§ Brief
Every line of the material below needs to be copied exactly; omit the pictures.

§ Input data
# # # # # # #
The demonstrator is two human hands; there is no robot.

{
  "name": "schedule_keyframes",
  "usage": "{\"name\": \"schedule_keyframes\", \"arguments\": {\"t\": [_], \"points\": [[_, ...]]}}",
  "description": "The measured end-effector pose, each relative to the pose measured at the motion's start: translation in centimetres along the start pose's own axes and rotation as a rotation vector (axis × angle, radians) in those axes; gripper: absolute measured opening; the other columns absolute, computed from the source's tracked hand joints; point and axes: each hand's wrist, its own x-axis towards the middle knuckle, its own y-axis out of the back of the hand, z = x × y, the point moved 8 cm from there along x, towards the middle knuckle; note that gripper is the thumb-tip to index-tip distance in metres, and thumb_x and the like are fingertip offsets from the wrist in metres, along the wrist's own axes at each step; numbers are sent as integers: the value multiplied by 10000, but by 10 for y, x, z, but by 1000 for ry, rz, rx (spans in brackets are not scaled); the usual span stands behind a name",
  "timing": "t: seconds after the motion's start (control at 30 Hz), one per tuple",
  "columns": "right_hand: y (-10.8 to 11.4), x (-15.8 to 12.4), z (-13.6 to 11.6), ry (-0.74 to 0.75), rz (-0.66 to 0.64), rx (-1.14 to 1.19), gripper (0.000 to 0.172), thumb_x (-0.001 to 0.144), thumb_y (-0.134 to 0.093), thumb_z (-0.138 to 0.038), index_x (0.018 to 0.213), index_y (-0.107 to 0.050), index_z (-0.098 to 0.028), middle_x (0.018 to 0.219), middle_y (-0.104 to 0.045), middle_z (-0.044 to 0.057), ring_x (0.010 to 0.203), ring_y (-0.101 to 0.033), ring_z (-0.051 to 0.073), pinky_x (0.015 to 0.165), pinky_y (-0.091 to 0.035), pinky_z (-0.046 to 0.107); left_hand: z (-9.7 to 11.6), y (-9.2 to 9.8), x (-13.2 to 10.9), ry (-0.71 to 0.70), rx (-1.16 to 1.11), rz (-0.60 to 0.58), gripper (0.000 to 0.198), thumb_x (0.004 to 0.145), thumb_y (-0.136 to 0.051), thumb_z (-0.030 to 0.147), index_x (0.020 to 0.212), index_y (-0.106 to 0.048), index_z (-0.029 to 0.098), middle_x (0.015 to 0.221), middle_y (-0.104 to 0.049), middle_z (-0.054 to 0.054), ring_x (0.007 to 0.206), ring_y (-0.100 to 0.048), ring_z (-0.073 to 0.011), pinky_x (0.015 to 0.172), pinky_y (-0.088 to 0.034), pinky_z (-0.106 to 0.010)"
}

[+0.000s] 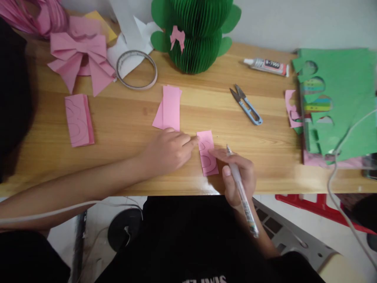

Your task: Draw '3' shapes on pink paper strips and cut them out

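A small pink paper strip (207, 153) lies flat near the front edge of the wooden tabletop (123, 125), with curved pencil-like outlines already on it. The left hand (166, 151) pins its left edge with one fingertip only; the rest of that hand's grip is curled loosely and holds nothing. The right hand (237, 177) is closed around a pen (241, 192), tip raised just off the strip's right side.

With so light a hold, the strip could pivot or slide under the pen and skew the line. It also sits close to the tabletop's edge, so a nudge might push it off. The snips (246, 104), glue tube (266, 66) and tape ring (136, 70) lie well apart, out of harm's way.
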Motion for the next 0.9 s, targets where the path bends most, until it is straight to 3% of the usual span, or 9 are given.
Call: {"name": "schedule_keyframes", "arguments": {"t": [0.17,0.6,0.9], "points": [[-7,2,-2,-1,-117,-65,200,938,-508,-183,1113,-526,-277,1113,-768,41,1172,-672,235,1022,-525,527,-1,-3,-1,7,-9,-43,292,1010,-411,154,1137,-666,90,709,-648,-21,665,-615,-150,627,-408,-304],[-11,3,1,-30,-157,-52,227,935,-498,-188,1147,-491,-269,1111,-768,75,1232,-646,245,1035,-518,542,-1,-1,0,6,-16,-23,293,1007,-409,141,1131,-665,69,694,-637,-21,662,-616,-152,616,-394,-306],[-11,4,0,-40,-171,-107,299,894,-466,-119,1146,-488,-278,1112,-764,47,1213,-658,223,1000,-550,500,-1,0,1,1,-23,-17,289,1007,-409,143,1122,-664,69,698,-634,-23,644,-603,-154,619,-402,-311]]}}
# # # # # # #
§ Answer to this task
The demonstrator is two human hands; there is no robot.

{
  "name": "schedule_keyframes",
  "usage": "{\"name\": \"schedule_keyframes\", \"arguments\": {\"t\": [_], \"points\": [[_, ...]]}}",
  "description": "The measured end-effector pose, each relative to the pose measured at the motion's start: translation in centimetres along the start pose's own axes and rotation as a rotation vector (axis × angle, radians) in those axes; gripper: absolute measured opening; the other columns absolute, computed from the source's tracked hand joints; point and axes: each hand's wrist, its own x-axis towards the middle knuckle, its own y-axis out of the back of the hand, z = x × y, the point moved 8 cm from there along x, towards the middle knuckle; note that gripper is the thumb-tip to index-tip distance in metres, and thumb_x and the like are fingertip offsets from the wrist in metres, along the wrist's own axes at each step; numbers are sent as integers: the value multiplied by 10000, but by 10 for y, x, z, but by 1000 for ry, rz, rx (spans in brackets are not scaled); the usual span stands behind a name",
  "timing": "t: seconds after the motion's start (control at 30 Hz), one per tuple",
  "columns": "right_hand: y (-10.8 to 11.4), x (-15.8 to 12.4), z (-13.6 to 11.6), ry (-0.74 to 0.75), rz (-0.66 to 0.64), rx (-1.14 to 1.19), gripper (0.000 to 0.172), thumb_x (-0.001 to 0.144), thumb_y (-0.134 to 0.093), thumb_z (-0.138 to 0.038), index_x (0.018 to 0.213), index_y (-0.107 to 0.050), index_z (-0.098 to 0.028), middle_x (0.018 to 0.219), middle_y (-0.104 to 0.045), middle_z (-0.044 to 0.057), ring_x (0.010 to 0.203), ring_y (-0.101 to 0.033), ring_z (-0.051 to 0.073), pinky_x (0.015 to 0.165), pinky_y (-0.091 to 0.035), pinky_z (-0.046 to 0.107); left_hand: z (-9.7 to 11.6), y (-9.2 to 9.8), x (-13.2 to 10.9), ry (-0.71 to 0.70), rx (-1.16 to 1.11), rz (-0.60 to 0.58), gripper (0.000 to 0.198), thumb_x (0.004 to 0.145), thumb_y (-0.136 to 0.051), thumb_z (-0.030 to 0.147), index_x (0.020 to 0.212), index_y (-0.106 to 0.048), index_z (-0.029 to 0.098), middle_x (0.015 to 0.221), middle_y (-0.104 to 0.049), middle_z (-0.054 to 0.054), ring_x (0.007 to 0.206), ring_y (-0.100 to 0.048), ring_z (-0.073 to 0.011), pinky_x (0.015 to 0.172), pinky_y (-0.088 to 0.034), pinky_z (-0.106 to 0.010)"
}

[+0.000s] 

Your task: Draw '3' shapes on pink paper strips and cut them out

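A small pink paper strip (207, 153) lies flat near the front edge of the wooden tabletop (123, 125), with curved pencil-like outlines already on it. The left hand (166, 151) pins its left edge with one fingertip only; the rest of that hand's grip is curled loosely and holds nothing. The right hand (237, 177) is closed around a pen (241, 192), tip raised just off the strip's right side.

With so light a hold, the strip could pivot or slide under the pen and skew the line. It also sits close to the tabletop's edge, so a nudge might push it off. The snips (246, 104), glue tube (266, 66) and tape ring (136, 70) lie well apart, out of harm's way.
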Motion for the next 0.9 s, targets where the path bends most, until it is straight to 3% of the usual span, or 9 are given.
Call: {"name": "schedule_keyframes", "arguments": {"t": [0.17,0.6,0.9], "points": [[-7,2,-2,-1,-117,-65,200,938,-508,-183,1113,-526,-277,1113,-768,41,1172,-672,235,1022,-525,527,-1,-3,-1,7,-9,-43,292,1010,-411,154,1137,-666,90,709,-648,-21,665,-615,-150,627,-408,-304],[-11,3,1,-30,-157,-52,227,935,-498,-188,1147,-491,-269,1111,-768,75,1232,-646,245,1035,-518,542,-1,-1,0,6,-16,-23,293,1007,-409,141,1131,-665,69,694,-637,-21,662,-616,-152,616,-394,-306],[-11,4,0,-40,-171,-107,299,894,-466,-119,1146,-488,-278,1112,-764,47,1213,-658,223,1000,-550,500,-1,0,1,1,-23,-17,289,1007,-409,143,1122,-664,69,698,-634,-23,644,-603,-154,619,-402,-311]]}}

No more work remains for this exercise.